(after stating the facts). The circuit court was without jurisdiction, and should have dismissed the appeal. • 0
Section 1428, Kirby's Digest, the drainage law under consideration, provides as follows: “Any person or corporation may appeal from the order of the court (establishing the district), and upon such appeal may determine either of the following questions:
“First, whether such improvement will be conducive to health, convenience or welfare, or the location of any part changed.
“Second, whether the route is practicable.
“Third, whether the compensation has been allowed for property appropriated.
“Fourth, whether proper damages have been allowed or property affected by the improvements.
“The appellant shall pray an appeal to the circuit court and file a motion in writing specifying therein the matters appealed from: which motion shall be filed and recorded. The county court shall then fix the amount of bond to be given by the appellant, and cause an order thereof to be made on their record. The party appealing shall within ten days thereafter file with the county clerk a bond in the amount fixed by the county court, with at least two good and sufficient sureties to be approved by the clerk, conditioned to pay all costs made on the appeal in case the appellant fails to sustain the same or the appeal be dismissed for any reason, and the said clerk shall make a complete transcript of the proceedings had before the county court and certify the same with all the original papers filed in his office and file them in the office of the clerk of the circuit court within thirty days from the day of filing said bond.” • .
It will be observed that the above statute requires that the “appellant shall pray an appeal to the circuit court and file a motion in writing specifying the matters appealed from, which motion shall be filed and recorded.”
This statute requires that the prayer for appeal, and motion in writing specifying therein the matters appealed from, and the order granting the appeal, shall precede the making of the bond required by the statute and the order fixing the amount of the bond.
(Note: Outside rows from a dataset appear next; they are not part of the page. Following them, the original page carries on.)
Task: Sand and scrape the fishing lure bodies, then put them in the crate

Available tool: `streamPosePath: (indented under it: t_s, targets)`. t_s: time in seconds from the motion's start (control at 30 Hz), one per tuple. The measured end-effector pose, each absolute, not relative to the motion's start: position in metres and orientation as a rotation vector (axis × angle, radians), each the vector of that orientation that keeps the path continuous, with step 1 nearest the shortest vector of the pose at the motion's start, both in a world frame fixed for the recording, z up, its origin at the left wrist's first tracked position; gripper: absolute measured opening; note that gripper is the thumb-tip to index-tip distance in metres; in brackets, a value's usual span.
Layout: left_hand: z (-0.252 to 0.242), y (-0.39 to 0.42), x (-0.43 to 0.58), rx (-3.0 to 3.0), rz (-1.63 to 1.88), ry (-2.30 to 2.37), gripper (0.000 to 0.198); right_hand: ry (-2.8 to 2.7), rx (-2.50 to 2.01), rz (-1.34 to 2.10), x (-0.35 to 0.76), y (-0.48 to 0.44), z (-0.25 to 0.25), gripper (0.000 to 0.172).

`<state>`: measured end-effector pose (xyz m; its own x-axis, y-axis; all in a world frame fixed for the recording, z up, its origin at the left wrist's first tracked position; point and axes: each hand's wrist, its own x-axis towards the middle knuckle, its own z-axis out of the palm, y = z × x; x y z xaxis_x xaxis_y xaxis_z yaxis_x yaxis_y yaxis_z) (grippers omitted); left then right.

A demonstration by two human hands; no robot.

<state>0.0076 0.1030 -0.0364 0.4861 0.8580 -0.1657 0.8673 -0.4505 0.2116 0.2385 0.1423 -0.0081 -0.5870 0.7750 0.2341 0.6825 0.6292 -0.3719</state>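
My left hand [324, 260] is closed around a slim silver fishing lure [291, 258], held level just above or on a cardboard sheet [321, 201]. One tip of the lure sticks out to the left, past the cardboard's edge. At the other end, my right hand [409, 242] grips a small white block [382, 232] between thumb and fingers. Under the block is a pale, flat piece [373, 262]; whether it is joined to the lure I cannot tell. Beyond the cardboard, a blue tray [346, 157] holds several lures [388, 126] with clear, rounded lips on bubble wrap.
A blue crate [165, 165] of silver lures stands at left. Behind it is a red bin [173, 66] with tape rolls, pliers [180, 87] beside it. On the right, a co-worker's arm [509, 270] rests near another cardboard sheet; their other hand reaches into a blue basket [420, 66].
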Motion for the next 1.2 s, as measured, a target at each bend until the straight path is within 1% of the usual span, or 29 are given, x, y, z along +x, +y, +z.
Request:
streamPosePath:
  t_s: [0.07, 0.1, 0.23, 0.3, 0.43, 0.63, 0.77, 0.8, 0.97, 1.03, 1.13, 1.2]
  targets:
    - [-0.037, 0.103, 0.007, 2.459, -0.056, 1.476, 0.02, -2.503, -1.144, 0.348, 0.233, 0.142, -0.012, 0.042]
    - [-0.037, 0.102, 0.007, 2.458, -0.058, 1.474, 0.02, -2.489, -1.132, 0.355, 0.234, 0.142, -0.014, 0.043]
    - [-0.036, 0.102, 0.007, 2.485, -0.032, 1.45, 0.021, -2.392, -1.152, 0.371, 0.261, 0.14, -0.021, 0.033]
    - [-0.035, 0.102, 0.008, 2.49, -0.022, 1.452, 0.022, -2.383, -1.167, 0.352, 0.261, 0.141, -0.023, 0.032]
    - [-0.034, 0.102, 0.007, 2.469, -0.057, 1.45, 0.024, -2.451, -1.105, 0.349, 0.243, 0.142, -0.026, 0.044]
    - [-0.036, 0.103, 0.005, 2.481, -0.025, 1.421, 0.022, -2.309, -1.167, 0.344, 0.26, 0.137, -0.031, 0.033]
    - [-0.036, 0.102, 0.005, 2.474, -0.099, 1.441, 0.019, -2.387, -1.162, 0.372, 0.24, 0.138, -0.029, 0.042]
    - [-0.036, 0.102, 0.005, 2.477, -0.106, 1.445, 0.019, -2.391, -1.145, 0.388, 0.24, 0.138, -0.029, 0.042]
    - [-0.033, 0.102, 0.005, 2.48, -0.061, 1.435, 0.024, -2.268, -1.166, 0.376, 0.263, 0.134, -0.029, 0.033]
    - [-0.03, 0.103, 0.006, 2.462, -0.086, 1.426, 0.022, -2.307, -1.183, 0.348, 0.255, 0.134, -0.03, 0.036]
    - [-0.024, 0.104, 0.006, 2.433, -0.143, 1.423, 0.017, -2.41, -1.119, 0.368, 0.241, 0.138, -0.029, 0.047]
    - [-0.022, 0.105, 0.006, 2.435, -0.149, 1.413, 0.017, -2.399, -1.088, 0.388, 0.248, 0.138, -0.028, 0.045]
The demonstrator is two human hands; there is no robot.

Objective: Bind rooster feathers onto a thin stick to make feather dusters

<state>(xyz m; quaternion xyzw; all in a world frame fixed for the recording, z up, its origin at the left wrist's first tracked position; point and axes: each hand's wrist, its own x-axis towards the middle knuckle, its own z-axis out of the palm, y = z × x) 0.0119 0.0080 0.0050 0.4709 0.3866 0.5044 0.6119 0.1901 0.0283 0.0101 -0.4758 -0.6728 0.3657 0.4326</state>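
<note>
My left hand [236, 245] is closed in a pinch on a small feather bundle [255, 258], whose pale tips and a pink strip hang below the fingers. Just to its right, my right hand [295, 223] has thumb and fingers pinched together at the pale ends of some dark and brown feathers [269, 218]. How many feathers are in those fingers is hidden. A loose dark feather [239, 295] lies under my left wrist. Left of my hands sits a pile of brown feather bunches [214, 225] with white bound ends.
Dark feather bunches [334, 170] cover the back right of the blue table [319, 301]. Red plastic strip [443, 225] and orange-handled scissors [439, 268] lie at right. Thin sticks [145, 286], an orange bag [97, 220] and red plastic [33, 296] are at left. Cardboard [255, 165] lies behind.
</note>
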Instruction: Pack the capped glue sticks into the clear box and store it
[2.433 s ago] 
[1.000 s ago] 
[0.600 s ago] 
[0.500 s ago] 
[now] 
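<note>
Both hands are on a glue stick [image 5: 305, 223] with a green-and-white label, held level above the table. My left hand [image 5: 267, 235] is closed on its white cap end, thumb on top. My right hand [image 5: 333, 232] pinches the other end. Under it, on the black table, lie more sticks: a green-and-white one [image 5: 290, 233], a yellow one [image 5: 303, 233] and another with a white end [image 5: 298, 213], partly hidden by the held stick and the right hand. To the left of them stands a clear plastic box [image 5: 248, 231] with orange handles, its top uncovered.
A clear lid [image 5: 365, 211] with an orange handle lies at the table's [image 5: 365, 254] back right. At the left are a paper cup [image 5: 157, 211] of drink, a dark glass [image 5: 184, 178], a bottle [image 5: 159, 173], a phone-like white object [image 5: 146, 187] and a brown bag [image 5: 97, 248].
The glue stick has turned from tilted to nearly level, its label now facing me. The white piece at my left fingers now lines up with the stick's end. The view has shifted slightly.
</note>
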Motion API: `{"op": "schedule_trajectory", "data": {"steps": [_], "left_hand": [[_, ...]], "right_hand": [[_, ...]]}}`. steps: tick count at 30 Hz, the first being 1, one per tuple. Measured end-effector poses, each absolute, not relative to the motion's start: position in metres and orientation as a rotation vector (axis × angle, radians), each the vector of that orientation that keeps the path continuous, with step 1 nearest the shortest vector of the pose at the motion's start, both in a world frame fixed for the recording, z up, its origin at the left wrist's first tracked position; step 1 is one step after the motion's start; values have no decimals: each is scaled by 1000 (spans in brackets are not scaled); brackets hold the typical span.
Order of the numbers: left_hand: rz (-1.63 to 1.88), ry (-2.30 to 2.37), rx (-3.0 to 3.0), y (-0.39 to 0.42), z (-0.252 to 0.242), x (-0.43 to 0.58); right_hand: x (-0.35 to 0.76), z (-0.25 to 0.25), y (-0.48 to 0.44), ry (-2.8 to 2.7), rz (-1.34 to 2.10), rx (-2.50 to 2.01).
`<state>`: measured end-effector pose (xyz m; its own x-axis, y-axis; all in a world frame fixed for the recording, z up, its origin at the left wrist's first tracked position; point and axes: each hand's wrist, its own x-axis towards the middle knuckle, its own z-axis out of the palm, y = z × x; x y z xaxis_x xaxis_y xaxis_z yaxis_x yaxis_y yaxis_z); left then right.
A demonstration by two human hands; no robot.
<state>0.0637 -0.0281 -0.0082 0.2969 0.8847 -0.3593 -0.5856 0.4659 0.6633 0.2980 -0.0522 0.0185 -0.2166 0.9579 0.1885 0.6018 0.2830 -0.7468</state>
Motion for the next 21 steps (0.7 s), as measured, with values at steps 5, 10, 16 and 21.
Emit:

It also requires that, after the appeal is prayed for and the motion in writing specifying the matters appealed from is made, the county court shall enter an order upon its record fixing the amount of the bond.
There is nothing in the record to show that there was any motion made in writing specifying the matters appealed from, or any prayer for appeal made, or any order of the court granting an appeal, or any order of the court fixing the amount of the bond entered upon record as the statute requires.
The bond required to be filed with the clerk within ten days after the order of the court fixing the amount thereof does not have' to be spread upon the record, under the statute, but the order fixing the amount must be put upon the record, and the motion specifying the matters appealed from must be in writing and also recorded.
We are of the opinion that the whole statute, taken together, clearly shows that it was the intention of the Legislature to have the record of the county court show that that court had granted an appeal/ and that the record should show »that a motion was made in writing, specifying therein the matters appealed from. The statute expressly provides that such motion shall be in writing, and that it shall be recorded. Whether or not this motion can be waived, we need not decide.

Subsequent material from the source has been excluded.